## ACTION ITEM
Copy the data below exactly.

--- INFORMATION SHOWN ---

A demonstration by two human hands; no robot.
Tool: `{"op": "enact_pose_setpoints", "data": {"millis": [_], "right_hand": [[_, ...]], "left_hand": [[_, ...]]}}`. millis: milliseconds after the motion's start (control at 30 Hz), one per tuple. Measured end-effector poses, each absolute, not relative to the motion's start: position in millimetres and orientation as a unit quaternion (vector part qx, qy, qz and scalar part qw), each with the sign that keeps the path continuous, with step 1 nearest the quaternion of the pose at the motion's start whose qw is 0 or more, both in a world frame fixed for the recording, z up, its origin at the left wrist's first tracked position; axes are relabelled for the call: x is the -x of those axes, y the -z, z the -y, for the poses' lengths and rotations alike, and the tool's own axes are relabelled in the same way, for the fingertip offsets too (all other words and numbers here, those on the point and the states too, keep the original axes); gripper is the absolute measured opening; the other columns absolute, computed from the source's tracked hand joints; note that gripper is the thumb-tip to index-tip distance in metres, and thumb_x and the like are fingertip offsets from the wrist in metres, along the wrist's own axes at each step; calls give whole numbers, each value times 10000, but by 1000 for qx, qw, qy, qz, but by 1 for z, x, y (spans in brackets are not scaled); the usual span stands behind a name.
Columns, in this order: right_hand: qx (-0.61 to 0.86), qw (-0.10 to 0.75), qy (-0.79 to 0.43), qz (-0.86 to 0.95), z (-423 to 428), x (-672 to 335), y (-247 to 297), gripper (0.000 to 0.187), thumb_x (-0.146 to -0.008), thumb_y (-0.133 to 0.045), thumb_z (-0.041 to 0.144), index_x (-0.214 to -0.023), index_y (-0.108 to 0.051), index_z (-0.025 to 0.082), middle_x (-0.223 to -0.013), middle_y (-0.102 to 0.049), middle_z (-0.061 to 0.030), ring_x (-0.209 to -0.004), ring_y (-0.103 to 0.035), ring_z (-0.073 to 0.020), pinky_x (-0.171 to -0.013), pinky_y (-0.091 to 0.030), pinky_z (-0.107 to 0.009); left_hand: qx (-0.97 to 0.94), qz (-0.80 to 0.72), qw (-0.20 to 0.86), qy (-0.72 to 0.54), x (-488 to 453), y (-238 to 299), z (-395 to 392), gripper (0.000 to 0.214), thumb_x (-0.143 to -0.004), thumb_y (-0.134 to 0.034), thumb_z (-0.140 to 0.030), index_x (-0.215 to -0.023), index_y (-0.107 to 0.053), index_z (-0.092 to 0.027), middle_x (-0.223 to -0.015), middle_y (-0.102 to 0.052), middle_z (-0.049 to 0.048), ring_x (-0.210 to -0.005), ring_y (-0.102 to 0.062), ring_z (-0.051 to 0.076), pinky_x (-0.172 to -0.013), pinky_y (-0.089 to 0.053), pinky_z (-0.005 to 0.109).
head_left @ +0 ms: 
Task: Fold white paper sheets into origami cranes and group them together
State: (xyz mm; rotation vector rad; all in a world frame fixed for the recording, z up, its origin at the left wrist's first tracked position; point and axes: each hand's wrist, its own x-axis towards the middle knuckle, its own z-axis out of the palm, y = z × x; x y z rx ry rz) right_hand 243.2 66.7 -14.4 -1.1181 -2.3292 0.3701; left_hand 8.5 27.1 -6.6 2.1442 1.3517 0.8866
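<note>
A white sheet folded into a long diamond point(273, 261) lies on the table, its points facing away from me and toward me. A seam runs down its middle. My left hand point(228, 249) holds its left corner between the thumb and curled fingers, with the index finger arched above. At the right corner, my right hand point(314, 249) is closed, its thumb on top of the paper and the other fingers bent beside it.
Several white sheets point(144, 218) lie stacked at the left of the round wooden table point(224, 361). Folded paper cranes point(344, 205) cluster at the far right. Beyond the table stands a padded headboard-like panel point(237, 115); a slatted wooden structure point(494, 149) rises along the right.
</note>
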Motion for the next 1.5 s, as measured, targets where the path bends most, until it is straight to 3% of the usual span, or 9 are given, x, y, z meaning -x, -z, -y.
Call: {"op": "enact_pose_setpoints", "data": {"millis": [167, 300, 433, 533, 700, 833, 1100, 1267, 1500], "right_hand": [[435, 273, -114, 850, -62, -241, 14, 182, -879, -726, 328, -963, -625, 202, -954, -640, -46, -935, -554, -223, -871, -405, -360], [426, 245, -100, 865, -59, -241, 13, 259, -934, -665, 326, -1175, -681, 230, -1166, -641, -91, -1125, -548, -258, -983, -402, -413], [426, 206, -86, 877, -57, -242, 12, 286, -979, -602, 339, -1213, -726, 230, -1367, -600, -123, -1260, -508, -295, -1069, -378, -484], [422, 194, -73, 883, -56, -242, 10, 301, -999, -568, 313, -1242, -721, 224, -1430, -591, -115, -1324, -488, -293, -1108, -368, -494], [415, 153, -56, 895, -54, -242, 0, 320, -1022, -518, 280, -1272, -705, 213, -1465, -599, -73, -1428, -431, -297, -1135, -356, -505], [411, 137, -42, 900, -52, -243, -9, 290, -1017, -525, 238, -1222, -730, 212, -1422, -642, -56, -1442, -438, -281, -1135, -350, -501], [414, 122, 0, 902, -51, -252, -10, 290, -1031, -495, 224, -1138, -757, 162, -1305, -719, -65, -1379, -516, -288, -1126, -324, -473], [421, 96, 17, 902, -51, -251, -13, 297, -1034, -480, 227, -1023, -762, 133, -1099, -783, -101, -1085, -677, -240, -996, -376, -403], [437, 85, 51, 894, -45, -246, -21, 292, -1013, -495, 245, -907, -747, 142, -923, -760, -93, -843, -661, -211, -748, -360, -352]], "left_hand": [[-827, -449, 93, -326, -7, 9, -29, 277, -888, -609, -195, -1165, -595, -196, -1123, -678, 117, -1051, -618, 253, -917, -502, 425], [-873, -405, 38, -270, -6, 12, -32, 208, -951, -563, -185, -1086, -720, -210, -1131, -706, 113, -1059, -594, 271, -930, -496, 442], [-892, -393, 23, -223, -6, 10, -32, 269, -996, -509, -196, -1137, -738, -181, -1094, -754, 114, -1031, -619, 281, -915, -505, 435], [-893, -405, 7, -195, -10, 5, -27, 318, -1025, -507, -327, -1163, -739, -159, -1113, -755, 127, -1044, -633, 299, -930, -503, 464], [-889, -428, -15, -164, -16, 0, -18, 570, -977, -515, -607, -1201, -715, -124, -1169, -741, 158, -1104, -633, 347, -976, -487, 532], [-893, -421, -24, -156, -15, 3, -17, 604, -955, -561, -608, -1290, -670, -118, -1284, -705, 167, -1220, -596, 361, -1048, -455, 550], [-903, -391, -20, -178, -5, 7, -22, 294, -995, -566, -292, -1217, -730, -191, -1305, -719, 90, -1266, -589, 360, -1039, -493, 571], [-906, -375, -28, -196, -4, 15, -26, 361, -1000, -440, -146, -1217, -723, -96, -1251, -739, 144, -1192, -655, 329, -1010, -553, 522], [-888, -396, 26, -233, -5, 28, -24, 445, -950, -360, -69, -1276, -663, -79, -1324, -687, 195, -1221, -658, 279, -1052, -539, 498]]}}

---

## RESULT OF THIS EXERCISE
A demonstration by two human hands; no robot.
Tool: `{"op": "enact_pose_setpoints", "data": {"millis": [_], "right_hand": [[_, ...]], "left_hand": [[_, ...]]}}`. millis: milliseconds after the motion's start (control at 30 Hz), one per tuple. Measured end-effector poses, each absolute, not relative to the motion's start: position in millimetres and orientation as a unit quaternion (vector part qx, qy, qz and scalar part qw), each with the sign that keeps the path continuous, with step 1 nearest the quaternion of the pose at the motion's start whose qw is 0 or more, both in a world frame fixed for the recording, z up, its origin at the left wrist's first tracked position; axes are relabelled for the call: x is the -x of those axes, y the -z, z the -y, for the poses' lengths and rotations alike, and the tool's own axes are relabelled in the same way, for the fingertip offsets too (all other words and numbers here, those on the point and the states too, keep the original axes); gripper is the absolute measured opening; the other columns absolute, computed from the source's tracked hand joints; note that gripper is the thumb-tip to index-tip distance in metres, and thumb_x and the like are fingertip offsets from the wrist in metres, along the wrist's own axes at each step; calls give whole numbers, each value times 10000, but by 1000 for qx, qw, qy, qz, but by 1 for z, x, y (spans in brackets are not scaled); the usual span stands behind a name.
Columns, in this order: right_hand: qx (-0.61 to 0.86), qw (-0.10 to 0.75), qy (-0.79 to 0.43), qz (-0.86 to 0.95), z (-423 to 428), x (-672 to 335), y (-247 to 297), gripper (0.000 to 0.187), thumb_x (-0.146 to -0.008), thumb_y (-0.133 to 0.045), thumb_z (-0.041 to 0.144), index_x (-0.214 to -0.023), index_y (-0.108 to 0.051), index_z (-0.025 to 0.082), middle_x (-0.223 to -0.013), middle_y (-0.102 to 0.049), middle_z (-0.061 to 0.030), ring_x (-0.209 to -0.004), ring_y (-0.103 to 0.035), ring_z (-0.073 to 0.020), pinky_x (-0.171 to -0.013), pinky_y (-0.091 to 0.030), pinky_z (-0.107 to 0.009); left_hand: qx (-0.97 to 0.94), qz (-0.80 to 0.72), qw (-0.20 to 0.86), qy (-0.72 to 0.54), x (-488 to 453), y (-238 to 299), z (-395 to 392), gripper (0.000 to 0.214), thumb_x (-0.143 to -0.004), thumb_y (-0.134 to 0.034), thumb_z (-0.140 to 0.030), index_x (-0.215 to -0.023), index_y (-0.107 to 0.053), index_z (-0.092 to 0.027), middle_x (-0.223 to -0.015), middle_y (-0.102 to 0.052), middle_z (-0.049 to 0.048), ring_x (-0.210 to -0.005), ring_y (-0.102 to 0.062), ring_z (-0.051 to 0.076), pinky_x (-0.172 to -0.013), pinky_y (-0.089 to 0.053), pinky_z (-0.005 to 0.109).
head_left @ +0 ms: 
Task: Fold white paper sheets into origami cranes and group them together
State: (xyz mm; rotation vector rad; all in a world frame fixed for the recording, z up, its origin at the left wrist's first tracked position; point and axes: each hand's wrist, its own x-axis towards the middle knuckle, its own z-axis out of the palm, y = z × x; x y z rx ry rz) right_hand 243.2 66.7 -14.4 -1.1181 -2.3292 0.3701; left_hand 8.5 27.1 -6.6 2.1442 1.3517 0.8866
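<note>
A white sheet folded into a long diamond point(273, 261) lies on the table, its points facing away from me and toward me. A seam runs down its middle. My left hand point(228, 249) holds its left corner between the thumb and curled fingers, with the index finger arched above. At the right corner, my right hand point(314, 249) is closed, its thumb on top of the paper and the other fingers bent beside it.
Several white sheets point(144, 218) lie stacked at the left of the round wooden table point(224, 361). Folded paper cranes point(344, 205) cluster at the far right. Beyond the table stands a padded headboard-like panel point(237, 115); a slatted wooden structure point(494, 149) rises along the right.
</note>
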Motion for the next 1.5 s, as measured, targets where the path bends most, until it is straight to 3% of the usual span, or 9 are given, x, y, z meaning -x, -z, -y.
Call: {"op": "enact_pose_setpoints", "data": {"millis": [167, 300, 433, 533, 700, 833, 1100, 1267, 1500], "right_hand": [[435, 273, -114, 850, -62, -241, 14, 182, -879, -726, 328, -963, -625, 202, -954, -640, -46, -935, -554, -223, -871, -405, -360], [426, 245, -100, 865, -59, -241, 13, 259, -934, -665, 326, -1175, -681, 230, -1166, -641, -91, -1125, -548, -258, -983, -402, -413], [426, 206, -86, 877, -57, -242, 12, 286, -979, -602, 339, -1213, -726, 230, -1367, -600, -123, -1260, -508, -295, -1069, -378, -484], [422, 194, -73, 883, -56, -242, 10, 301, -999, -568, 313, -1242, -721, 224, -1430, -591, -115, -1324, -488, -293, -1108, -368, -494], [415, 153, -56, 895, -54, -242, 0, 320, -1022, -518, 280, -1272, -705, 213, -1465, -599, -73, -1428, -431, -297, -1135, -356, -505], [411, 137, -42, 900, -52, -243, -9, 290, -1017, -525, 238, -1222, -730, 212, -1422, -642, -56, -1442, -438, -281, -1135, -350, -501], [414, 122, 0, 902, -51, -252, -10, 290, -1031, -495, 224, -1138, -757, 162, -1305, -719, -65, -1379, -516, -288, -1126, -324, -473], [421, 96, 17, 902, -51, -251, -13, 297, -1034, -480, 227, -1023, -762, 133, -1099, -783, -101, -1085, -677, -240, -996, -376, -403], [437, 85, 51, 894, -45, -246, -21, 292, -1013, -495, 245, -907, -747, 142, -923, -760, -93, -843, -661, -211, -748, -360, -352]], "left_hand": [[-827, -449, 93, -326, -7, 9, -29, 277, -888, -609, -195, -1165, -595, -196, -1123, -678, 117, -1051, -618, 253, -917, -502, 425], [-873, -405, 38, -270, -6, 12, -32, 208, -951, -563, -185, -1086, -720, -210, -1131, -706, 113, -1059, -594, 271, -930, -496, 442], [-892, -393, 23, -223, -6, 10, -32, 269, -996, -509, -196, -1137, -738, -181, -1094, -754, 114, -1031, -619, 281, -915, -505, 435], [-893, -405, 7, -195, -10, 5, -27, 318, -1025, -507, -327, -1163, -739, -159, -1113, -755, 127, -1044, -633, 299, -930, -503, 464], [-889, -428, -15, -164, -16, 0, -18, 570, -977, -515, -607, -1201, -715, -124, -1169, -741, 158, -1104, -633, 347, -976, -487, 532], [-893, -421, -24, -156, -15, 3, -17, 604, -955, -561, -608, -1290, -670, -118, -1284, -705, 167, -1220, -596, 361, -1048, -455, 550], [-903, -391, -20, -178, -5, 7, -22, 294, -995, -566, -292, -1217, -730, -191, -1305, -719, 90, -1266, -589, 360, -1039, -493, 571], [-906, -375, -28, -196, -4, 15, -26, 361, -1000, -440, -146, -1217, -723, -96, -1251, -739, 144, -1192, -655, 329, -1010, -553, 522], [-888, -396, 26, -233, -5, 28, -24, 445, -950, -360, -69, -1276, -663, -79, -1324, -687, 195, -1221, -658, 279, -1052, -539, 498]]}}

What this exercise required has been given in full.